> **DATA IN THIS EXERCISE**:
BEGIN

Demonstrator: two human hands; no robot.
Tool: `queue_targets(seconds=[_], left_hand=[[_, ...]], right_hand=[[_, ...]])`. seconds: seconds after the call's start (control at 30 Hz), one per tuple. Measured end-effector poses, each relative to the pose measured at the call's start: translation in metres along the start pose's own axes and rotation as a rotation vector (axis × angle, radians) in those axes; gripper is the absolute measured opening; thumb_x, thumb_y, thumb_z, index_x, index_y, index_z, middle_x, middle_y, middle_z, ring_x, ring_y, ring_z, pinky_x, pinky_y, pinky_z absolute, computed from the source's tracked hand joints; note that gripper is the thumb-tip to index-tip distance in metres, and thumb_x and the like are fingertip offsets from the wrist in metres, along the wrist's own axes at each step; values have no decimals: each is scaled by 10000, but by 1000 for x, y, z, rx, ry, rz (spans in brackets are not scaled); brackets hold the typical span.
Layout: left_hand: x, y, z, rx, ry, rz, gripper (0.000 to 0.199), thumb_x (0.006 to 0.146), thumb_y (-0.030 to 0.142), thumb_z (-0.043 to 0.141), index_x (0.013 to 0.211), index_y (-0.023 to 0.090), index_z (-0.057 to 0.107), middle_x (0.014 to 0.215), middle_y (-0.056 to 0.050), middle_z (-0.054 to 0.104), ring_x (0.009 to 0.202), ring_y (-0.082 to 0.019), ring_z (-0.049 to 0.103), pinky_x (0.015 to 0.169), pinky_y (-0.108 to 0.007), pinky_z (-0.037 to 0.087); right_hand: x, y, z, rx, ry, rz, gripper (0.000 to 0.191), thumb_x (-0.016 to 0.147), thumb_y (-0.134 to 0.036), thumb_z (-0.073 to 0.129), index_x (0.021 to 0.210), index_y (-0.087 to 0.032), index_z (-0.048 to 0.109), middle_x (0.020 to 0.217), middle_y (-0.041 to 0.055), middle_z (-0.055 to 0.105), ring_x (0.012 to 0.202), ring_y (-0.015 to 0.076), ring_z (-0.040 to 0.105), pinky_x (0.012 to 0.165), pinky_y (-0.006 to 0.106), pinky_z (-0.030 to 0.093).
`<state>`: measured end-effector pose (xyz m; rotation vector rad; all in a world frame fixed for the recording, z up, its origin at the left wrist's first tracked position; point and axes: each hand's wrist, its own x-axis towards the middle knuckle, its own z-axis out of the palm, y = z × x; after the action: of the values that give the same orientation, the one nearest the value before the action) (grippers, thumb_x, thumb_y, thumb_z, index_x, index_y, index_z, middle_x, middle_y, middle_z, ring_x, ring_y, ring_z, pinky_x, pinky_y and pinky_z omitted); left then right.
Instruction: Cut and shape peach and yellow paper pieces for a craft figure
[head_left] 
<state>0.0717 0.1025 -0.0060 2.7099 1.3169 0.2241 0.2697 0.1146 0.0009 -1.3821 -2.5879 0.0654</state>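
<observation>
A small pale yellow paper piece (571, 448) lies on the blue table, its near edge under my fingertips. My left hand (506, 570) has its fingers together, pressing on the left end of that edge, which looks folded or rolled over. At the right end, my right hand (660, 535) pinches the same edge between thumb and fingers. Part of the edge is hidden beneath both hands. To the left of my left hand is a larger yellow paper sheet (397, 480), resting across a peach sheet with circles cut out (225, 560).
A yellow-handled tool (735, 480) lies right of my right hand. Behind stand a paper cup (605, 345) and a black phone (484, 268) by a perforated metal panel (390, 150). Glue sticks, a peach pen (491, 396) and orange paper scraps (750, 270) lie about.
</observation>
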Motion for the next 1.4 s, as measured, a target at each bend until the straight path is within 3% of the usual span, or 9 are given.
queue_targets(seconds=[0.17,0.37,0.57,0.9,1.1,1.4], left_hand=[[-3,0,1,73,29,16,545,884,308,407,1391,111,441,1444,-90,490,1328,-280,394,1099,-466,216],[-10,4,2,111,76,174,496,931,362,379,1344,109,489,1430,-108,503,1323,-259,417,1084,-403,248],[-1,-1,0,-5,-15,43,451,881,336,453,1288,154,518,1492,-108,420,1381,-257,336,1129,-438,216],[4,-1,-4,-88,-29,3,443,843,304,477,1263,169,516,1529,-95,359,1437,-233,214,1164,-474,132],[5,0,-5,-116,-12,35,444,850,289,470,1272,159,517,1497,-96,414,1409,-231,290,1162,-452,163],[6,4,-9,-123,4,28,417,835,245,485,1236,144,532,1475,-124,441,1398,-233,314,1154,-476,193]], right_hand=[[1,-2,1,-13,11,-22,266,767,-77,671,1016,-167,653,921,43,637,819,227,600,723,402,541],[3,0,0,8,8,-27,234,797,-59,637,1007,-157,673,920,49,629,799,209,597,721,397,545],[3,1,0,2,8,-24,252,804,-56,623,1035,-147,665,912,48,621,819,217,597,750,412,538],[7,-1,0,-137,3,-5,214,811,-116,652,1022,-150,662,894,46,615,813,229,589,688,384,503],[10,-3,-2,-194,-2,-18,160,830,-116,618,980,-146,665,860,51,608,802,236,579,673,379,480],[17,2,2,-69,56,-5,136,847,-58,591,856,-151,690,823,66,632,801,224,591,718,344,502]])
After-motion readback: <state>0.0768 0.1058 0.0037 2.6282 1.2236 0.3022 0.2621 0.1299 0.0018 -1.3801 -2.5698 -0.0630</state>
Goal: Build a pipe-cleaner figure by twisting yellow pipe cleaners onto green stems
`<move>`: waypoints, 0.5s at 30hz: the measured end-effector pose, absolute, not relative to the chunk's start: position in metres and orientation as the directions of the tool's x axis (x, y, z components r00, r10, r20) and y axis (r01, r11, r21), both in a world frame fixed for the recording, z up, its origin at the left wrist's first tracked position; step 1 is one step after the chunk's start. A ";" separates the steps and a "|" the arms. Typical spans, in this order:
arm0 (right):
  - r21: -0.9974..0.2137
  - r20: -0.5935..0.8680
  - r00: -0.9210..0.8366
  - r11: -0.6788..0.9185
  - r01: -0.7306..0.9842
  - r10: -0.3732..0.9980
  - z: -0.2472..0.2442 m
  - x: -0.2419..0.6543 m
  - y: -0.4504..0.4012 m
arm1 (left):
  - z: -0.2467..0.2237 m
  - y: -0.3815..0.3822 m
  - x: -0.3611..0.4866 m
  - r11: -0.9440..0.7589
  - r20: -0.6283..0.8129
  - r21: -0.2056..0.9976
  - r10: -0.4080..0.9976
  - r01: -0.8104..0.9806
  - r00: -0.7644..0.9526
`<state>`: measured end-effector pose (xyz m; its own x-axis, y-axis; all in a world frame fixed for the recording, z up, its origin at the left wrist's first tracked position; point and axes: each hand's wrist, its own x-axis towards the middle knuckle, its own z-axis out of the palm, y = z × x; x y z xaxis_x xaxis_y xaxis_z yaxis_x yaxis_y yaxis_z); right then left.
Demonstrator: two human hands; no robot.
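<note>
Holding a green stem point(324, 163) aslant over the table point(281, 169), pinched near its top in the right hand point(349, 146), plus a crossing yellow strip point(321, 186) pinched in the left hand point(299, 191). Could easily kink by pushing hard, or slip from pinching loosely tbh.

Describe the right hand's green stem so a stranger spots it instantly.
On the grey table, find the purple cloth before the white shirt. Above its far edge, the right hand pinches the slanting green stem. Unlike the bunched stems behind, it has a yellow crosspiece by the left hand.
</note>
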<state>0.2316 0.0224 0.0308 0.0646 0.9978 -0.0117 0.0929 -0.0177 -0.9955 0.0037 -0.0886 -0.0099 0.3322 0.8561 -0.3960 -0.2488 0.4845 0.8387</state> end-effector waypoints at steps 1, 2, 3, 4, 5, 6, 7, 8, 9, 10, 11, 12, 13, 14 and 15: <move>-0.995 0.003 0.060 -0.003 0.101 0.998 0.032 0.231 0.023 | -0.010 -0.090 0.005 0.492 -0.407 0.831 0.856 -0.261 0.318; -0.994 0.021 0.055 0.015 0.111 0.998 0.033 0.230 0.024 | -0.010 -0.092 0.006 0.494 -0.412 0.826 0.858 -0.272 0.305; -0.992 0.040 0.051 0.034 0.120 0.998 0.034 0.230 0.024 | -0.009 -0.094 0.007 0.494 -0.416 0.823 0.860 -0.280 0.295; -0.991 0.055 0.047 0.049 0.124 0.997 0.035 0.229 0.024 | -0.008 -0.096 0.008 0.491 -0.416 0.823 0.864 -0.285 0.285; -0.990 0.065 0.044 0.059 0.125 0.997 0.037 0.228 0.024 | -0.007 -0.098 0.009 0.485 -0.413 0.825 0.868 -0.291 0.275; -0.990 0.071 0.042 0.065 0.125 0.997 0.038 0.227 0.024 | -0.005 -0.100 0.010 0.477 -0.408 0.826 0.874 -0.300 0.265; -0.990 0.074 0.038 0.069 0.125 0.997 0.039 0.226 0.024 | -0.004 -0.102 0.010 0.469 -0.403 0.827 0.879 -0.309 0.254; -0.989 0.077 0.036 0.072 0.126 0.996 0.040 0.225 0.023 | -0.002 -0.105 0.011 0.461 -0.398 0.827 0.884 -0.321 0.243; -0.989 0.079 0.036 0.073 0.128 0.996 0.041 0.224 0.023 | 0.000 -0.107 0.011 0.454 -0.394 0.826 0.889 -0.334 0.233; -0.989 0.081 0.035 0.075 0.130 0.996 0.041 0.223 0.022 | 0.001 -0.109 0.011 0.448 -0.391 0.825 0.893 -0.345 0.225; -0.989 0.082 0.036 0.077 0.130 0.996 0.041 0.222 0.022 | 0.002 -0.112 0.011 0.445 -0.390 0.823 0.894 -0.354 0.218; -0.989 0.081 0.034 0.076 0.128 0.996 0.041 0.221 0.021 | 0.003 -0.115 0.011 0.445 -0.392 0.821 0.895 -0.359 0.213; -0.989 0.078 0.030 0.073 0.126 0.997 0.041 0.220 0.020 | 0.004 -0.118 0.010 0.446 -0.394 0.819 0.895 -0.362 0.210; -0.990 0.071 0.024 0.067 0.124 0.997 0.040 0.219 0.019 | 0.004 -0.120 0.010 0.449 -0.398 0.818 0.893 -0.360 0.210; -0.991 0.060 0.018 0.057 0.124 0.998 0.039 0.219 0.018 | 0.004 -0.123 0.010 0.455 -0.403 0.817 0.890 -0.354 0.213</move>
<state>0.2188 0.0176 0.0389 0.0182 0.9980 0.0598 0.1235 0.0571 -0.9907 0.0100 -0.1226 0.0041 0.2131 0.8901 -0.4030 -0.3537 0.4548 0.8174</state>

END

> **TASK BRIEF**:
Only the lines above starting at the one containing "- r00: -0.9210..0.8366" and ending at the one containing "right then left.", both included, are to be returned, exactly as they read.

> **SOLUTION TO THIS PROBLEM**:
  - r00: -0.9210..0.8366
  - r11: -0.6788..0.9185
  - r01: -0.7306..0.9842
  - r10: -0.3732..0.9980
  - z: -0.2472..0.2442 m
  - x: -0.2419..0.6543 m
  - y: -0.4504..0.4012 m
arm1 (left):
  - z: -0.2467..0.2237 m
  - y: -0.3815..0.3822 m
  - x: -0.3611..0.4866 m
  - r11: -0.9440..0.7589
  - r20: -0.6283..0.8129
  - r21: -0.2056..0.9976
  - r10: -0.4080..0.9976
  - r01: -0.8104..0.9806
  - r00: -0.7644..0.9526
`<state>`: measured end-effector pose (xyz m; its own x-axis, y-axis; all in a world frame fixed for the recording, z up, its origin at the left wrist's first tracked position; point and axes: each hand's wrist, its own x-axis towards the middle knuckle, its own z-axis out of the palm, y = z × x; x y z xaxis_x xaxis_y xaxis_z yaxis_x yaxis_y yaxis_z); right then left.

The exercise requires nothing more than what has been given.